WHAT THIS TASK INVOLVES -> Look through the data below for the line with "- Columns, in", and transcribe it exactly together with each line after it up to and including the line with "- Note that". Give nothing else.

(Beginning of DATA PROVIDED)

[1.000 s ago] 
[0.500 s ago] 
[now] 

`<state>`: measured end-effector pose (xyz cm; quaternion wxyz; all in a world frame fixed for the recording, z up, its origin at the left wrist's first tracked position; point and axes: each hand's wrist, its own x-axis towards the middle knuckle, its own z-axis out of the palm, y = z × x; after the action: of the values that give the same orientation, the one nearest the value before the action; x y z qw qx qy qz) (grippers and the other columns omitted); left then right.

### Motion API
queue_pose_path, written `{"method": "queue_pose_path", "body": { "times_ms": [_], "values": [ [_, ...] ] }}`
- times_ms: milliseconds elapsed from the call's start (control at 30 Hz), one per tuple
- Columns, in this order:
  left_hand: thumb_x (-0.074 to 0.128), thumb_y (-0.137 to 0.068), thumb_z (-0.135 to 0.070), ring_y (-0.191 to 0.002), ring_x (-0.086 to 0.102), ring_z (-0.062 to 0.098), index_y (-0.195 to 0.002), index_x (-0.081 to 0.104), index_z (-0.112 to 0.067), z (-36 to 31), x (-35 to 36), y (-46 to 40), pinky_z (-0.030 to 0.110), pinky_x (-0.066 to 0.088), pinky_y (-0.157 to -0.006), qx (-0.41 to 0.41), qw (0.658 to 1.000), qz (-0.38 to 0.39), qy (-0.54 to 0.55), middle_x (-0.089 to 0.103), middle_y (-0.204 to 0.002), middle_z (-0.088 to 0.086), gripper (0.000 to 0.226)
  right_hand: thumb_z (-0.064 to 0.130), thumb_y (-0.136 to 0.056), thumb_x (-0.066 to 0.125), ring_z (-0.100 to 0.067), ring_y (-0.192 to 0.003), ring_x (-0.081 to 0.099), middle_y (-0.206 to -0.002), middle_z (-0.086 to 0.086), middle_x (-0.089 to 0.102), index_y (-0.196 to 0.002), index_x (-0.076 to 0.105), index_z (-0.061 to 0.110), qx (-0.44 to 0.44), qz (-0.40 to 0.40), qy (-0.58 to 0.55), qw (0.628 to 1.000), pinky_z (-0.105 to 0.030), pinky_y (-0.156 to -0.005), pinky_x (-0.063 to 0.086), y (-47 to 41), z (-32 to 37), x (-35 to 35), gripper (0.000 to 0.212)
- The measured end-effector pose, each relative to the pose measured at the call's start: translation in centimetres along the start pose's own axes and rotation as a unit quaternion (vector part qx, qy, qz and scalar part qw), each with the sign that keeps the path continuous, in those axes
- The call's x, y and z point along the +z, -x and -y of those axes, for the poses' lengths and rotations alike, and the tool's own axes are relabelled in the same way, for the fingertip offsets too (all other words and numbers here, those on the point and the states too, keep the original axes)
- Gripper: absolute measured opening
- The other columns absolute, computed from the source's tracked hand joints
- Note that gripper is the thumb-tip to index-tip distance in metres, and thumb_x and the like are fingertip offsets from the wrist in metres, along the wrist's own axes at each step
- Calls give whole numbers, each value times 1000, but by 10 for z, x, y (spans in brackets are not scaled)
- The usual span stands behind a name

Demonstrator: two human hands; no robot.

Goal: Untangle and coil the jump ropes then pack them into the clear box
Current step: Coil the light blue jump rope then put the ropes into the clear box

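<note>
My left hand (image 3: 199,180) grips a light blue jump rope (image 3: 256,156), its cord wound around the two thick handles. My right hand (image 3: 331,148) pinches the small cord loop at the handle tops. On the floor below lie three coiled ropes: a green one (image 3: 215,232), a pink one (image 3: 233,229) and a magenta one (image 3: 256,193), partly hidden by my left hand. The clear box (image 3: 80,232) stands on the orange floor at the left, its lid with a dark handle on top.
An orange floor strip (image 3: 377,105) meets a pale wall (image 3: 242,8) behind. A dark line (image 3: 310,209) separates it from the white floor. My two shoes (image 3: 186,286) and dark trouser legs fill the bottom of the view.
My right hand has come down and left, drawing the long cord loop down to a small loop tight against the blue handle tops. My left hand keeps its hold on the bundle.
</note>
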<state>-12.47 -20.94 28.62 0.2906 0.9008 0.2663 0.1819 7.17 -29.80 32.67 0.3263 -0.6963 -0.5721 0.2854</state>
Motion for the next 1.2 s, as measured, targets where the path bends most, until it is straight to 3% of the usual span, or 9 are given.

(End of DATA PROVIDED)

WRITTEN ANSWER ->
- Columns, in this order:
  left_hand: thumb_x (-0.074 to 0.128), thumb_y (-0.137 to 0.068), thumb_z (-0.135 to 0.070), ring_y (-0.191 to 0.002), ring_x (-0.086 to 0.102), ring_z (-0.062 to 0.098), index_y (-0.195 to 0.002), index_x (-0.081 to 0.104), index_z (-0.112 to 0.067), z (-36 to 31), x (-35 to 36), y (-46 to 40), pinky_z (-0.030 to 0.110), pinky_x (-0.066 to 0.088), pinky_y (-0.157 to -0.006), qx (-0.41 to 0.41), qw (0.658 to 1.000), qz (-0.38 to 0.39), qy (-0.54 to 0.55), middle_x (-0.089 to 0.103), middle_y (-0.204 to 0.002), middle_z (-0.088 to 0.086), gripper (0.000 to 0.226)
  right_hand: thumb_z (-0.064 to 0.130), thumb_y (-0.136 to 0.056), thumb_x (-0.066 to 0.125), ring_z (-0.100 to 0.067), ring_y (-0.192 to 0.003), ring_x (-0.081 to 0.099), middle_y (-0.206 to -0.002), middle_z (-0.086 to 0.086), middle_x (-0.089 to 0.102), index_y (-0.196 to 0.002), index_x (-0.076 to 0.105), index_z (-0.061 to 0.110), qx (-0.44 to 0.44), qz (-0.40 to 0.40), qy (-0.58 to 0.55), qw (0.628 to 1.000), pinky_z (-0.105 to 0.030), pinky_y (-0.156 to -0.005), pinky_x (-0.063 to 0.086), y (-47 to 41), z (-32 to 37), x (-35 to 35), gripper (0.000 to 0.212)
- The measured end-effector pose, each relative to the pose measured at the call's start: translation in centimetres along the start pose's own axes and rotation as a unit quaternion (vector part qx, qy, qz and scalar part qw), each with the sign that keeps the path continuous, in those axes
- The call's x, y and z point along the +z, -x and -y of those axes, for the poses' lengths and rotations alike, and the tool's own axes are relabelled in the same way, for the fingertip offsets too (all other words and numbers here, those on the point and the states too, keep the original axes)
- Gripper: absolute measured opening
- The other columns absolute, computed from the source's tracked hand joints
- Note that gripper is the thumb-tip to index-tip distance in metres, and thumb_x and the like are fingertip offsets from the wrist in metres, along the wrist's own axes at each step

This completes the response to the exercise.